What exactly are you doing?

Edit to add: I meant what weight of coffee, temperature of water and weight, stirring when exactly, and everything?


----------



## Mrboots2u (May 10, 2013)

presumably it was one of the african coffees ? do you like african coffee , have you enjoyed them before ?


----------



## MWJB (Feb 28, 2012)

Benjijames28 said:


> So I've got aeropress and a feldgrind, using beans from foundry.
> 
> I've been trying to use the method foundry suggest.
> 
> ...


Grind finer, steep longer (20min), 55g/l.


----------



## nufc1 (May 11, 2015)

A common mistake when using the Aeropress is grinding too coarse. Try grinding finer (a little coarser than espresso) and compare to the previous result.
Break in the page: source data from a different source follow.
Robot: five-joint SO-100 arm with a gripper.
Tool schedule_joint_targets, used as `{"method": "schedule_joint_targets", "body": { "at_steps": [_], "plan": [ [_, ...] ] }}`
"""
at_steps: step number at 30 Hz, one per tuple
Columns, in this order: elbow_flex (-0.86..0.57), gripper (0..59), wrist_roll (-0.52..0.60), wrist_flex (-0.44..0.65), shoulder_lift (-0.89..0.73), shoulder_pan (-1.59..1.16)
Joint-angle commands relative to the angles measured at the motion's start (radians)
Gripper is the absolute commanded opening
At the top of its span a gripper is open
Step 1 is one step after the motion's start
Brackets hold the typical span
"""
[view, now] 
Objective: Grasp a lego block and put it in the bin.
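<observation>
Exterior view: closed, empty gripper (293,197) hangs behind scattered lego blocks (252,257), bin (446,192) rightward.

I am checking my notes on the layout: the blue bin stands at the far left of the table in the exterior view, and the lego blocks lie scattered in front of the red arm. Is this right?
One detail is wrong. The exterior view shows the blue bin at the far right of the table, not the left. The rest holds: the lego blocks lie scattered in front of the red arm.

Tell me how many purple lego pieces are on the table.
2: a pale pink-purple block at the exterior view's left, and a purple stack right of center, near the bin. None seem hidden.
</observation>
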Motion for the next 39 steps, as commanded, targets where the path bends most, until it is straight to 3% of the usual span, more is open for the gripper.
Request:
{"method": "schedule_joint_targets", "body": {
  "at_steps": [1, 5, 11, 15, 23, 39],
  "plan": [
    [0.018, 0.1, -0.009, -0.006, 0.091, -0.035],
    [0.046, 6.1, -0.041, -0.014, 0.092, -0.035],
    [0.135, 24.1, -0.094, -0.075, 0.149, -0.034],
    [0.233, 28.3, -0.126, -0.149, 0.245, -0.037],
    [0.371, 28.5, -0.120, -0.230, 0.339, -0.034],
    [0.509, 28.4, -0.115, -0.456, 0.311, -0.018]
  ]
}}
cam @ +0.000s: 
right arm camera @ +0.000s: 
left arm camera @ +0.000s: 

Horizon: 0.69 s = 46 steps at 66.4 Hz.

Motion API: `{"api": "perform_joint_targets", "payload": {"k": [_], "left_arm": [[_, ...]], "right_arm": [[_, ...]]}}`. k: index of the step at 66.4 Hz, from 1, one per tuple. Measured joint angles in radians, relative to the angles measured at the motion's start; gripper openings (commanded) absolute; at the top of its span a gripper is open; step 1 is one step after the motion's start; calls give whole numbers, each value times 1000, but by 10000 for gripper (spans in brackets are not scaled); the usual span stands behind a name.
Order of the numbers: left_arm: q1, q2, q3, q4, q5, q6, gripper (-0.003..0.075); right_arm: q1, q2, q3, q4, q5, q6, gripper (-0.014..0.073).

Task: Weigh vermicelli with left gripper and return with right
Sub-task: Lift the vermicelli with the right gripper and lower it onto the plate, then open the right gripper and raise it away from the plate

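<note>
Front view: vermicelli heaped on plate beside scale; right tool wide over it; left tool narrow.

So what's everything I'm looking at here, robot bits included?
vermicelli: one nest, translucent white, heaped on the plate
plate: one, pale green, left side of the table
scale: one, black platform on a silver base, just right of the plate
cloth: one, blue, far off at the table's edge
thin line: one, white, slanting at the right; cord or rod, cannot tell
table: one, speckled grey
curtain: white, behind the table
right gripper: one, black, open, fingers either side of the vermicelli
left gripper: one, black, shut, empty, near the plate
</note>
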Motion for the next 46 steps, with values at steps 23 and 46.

As MrBoots mentioned, African coffees can be more acidic, and can be perceived even more so if underextracting due to a coarse grind

MWJB beat me to it


----------



## Benjijames28 (Mar 29, 2017)

I've been using around 14 to 15g, using Ethiopian coffees. I will book kettle and let it sit for 2 minutes, then pour in 30g of water, stir for 20 seconds, then pour pretty much to top of aeropress which takes it to about 240g total weight. I will then put cap on with pre soaked filter, push down to release any air inside the aeropress. I will then leave it around a minute before plunging.


----------



## MWJB (Feb 28, 2012)

Don't bloom, don't wait after the kettle has boiled. Both of these will reduce or drop the evenness of extraction. You don't need to stir for more than a couple of strokes when filling (maybe do a NSEW), this will wet all the coffee satisfactorily.


----------



## Hibbsy (Jan 8, 2017)

As others have said, grind finer. I aim for 60g/L but don't do a long steep. Just off boil, pour in, Wait 2.5min and push down til you hear air then stop. What I do daily at work.


----------



## sm808 (Jul 18, 2017)

Folowing on from the same question, can I ask whether there is a particular variable that its best to change when you're trying to find the sweet spot with a new coffee (again specifically for the aeropress)? Should i generally keep all things equal apart from grind as a starting point for example or perhaps alter brew time first? cheers


----------



## MWJB (Feb 28, 2012)

You shouldn't need to change anything once dialled in, only the ratio if you want to make the brews stronger/weaker.


----------



## Benjijames28 (Mar 29, 2017)

In morning I will grind finer and see how I get on. The first few coffees I made were pretty nice but there was a distinct lack of flavour. It wasn't sour or bitter. It was drinkable but no flavours were jumping out at me.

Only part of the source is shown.